Data:
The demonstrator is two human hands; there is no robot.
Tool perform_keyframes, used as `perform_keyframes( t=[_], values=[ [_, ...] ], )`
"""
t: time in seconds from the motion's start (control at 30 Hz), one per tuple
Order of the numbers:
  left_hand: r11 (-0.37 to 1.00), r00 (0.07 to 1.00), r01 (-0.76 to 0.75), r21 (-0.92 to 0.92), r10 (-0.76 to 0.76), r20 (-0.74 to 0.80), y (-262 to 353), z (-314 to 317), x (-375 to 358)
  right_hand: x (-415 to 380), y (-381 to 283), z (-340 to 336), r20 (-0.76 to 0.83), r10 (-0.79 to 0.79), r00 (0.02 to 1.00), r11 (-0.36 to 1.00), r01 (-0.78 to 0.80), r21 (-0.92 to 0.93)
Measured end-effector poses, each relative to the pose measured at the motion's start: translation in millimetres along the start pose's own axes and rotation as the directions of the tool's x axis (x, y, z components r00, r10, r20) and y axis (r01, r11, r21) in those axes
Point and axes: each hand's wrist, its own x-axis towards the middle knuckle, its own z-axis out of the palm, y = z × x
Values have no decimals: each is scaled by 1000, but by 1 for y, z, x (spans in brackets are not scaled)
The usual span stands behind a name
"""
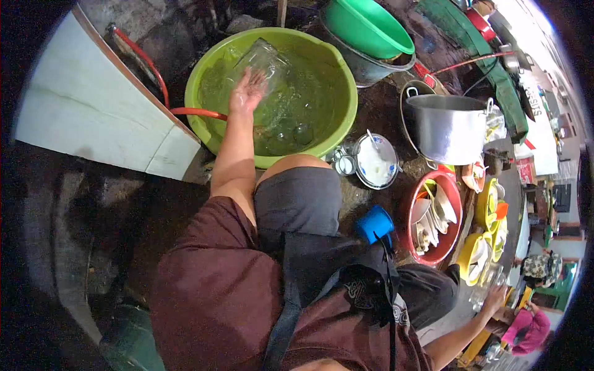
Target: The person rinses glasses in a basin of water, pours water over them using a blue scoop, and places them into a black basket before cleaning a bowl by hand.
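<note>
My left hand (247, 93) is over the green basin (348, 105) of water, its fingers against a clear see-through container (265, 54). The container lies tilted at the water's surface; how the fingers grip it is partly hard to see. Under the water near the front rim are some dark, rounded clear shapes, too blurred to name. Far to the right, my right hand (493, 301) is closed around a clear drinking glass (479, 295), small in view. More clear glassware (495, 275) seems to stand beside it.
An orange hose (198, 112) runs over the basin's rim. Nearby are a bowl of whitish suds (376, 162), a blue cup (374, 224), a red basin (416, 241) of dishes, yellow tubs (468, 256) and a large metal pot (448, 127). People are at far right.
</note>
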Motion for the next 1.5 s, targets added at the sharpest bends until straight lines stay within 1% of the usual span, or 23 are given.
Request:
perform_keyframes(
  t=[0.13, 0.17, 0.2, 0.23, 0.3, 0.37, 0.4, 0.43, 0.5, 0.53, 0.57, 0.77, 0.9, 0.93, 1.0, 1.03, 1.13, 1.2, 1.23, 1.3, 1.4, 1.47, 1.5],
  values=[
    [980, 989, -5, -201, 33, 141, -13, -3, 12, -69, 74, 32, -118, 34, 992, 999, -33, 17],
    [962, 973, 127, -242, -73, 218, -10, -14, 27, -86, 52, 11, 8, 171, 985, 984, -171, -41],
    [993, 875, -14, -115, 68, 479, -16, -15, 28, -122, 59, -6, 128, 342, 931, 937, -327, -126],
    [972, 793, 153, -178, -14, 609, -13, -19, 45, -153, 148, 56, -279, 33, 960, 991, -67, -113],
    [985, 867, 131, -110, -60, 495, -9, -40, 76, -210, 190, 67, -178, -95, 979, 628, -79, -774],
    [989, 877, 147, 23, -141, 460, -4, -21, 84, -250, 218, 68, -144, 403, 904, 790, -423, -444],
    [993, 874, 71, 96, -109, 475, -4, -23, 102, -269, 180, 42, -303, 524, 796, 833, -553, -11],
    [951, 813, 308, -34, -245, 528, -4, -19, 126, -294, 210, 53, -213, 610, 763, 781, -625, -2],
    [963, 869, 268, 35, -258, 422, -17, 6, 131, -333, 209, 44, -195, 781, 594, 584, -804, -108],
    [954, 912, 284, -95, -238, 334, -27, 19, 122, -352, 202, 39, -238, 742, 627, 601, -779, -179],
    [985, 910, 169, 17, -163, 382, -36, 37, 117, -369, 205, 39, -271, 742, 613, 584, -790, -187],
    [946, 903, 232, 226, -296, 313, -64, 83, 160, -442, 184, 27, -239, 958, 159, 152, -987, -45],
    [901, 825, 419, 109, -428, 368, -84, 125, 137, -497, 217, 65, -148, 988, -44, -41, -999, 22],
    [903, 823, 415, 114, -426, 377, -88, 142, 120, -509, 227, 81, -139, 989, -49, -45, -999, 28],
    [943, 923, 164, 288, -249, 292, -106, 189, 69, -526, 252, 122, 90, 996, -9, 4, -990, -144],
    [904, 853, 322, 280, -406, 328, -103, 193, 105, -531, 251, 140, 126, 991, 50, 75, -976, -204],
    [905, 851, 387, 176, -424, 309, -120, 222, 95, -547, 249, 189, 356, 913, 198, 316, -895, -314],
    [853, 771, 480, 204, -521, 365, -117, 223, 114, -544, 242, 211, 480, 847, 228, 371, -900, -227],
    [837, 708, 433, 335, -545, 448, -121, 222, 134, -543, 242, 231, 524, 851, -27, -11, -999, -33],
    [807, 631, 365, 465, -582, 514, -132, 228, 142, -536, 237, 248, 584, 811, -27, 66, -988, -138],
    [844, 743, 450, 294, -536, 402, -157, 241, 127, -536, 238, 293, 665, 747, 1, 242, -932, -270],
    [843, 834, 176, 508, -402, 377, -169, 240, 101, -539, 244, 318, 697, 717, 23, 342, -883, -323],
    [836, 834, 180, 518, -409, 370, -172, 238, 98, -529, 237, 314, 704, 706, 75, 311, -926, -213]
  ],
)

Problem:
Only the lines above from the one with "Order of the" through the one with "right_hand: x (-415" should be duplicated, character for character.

Response box:
Order of the numbers:
  left_hand: r11 (-0.37 to 1.00), r00 (0.07 to 1.00), r01 (-0.76 to 0.75), r21 (-0.92 to 0.92), r10 (-0.76 to 0.76), r20 (-0.74 to 0.80), y (-262 to 353), z (-314 to 317), x (-375 to 358)
  right_hand: x (-415 to 380), y (-381 to 283), z (-340 to 336), r20 (-0.76 to 0.83), r10 (-0.79 to 0.79), r00 (0.02 to 1.00), r11 (-0.36 to 1.00), r01 (-0.78 to 0.80), r21 (-0.92 to 0.93)

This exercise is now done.